Digital has blurred the lines and requirements for many jobs today and also within recruitment. Therefore, understanding and applying design processes is crucial for digital transformation and innovation to take place.
This is something that I’m really excited to share, and the beginning of a series of blog posts about the impact of design methodologies on our daily workflows as recruiters.
You would be forgiven for never mentioning design and recruitment in the same conversation. But, for a while now, I’ve straddled both sectors and the crossover is indispensable. As a design leader and now as a talent strategist, my approach to problem-solving has always been the same – people first.
Digital has blurred the lines and requirements for many of today’s roles and also our own tasks and roles in recruitment are changing dramatically. Understanding and applying design processes is of huge importance for digital transformation and innovation. It focuses our attention on customer experience and helps us to stay future fit. If we understand ourselves as problem solvers, creating human-centred service experiences, then we can learn from current design methodologies. Therefore I´d like to invite you to think and act more like Designing Recruiters*.
Why apply design processes?
A CareerBuilder study gathered data on negative candidate experiences while applying for jobs, and the overall quality of their experiences was low. Historically, recruitment has had a negative reputation, which needs to shift, and I am sure that the lack of attention on ‘experience’ is a key contributor to this.
- 42% of candidates with negative experiences said they would never consider employment at the company again
- 22% of candidates with negative experiences said they’d actively tell others not to work for that company
Human-centric recruiters
To create a positive service experience, the focus should always be on the candidate – client relationship. This is a human-to-human sector and our aim should be to improve the lives of those we touch. To make a true impact, we need to deeply understand the psyche of the individuals we speak to and the experience we give them.
Design processes do a great job of enabling this. They allow you to define, disrupt, and rebuild processes in a human-centric way. By applying these structures and methodologies, we are all forced to think differently.
Consider yourself a designer
Recently, UIE founder Jared Spool, tweeted, “We live in an era where all can become Designers. In the sense that anyone who influences what the Design becomes is a Designer”.
Applying a ‘design-thinking’ framework enables transformation and evolution. Some people may prefer to call this ‘process ownership’, where they look at the end-to-end processes that influence customer decisions – before and beyond the physical design itself.
At Cogs, we’ve started to think about design as a process rather than a skill. It utilises a systematic approach with several participants, all sharing the common goal to deliver the best possible service experience.
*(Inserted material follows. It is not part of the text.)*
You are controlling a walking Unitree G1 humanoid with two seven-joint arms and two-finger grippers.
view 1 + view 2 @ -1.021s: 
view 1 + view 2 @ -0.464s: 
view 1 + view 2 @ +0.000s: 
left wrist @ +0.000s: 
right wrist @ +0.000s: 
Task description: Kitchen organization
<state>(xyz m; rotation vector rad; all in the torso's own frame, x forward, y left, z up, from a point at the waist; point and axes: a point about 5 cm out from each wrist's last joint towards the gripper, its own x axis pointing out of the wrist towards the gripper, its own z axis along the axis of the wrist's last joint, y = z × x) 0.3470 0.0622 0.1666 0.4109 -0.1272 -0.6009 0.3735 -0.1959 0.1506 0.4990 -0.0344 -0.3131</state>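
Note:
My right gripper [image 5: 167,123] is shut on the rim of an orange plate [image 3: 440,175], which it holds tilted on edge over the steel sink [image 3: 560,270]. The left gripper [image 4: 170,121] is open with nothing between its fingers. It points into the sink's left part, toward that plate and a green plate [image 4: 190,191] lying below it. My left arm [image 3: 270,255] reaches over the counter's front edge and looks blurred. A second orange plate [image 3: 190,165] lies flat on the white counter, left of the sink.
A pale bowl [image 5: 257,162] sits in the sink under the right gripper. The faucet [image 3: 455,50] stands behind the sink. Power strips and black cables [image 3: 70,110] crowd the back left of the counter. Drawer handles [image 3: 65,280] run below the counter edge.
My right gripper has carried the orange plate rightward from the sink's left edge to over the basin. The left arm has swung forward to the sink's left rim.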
On a practical level, we have started to apply visual management processes adapted from Kanban. It supports decisions on what, when, and how we operate. It’s a visual interpretation of the pipeline but also of all things that need to be done, making the process tangible, observable, and transparent.
By creating a visual model of our work and workflow, we are also more sensitive to potential bottlenecks. Ultimately, it increases velocity and flow from briefing over placement to retention and therefore success.
In my next post, I’ll present a practical, step-by-step model for applying “design thinking” to recruitment. And I’m sure that the same methodologies could apply to any organisation that is looking to enhance its customer experience.
*My colleague, Julian Klomsdorf coined the term “Designing Recruiters”. He is currently training in UX to become a true advocate of this thinking.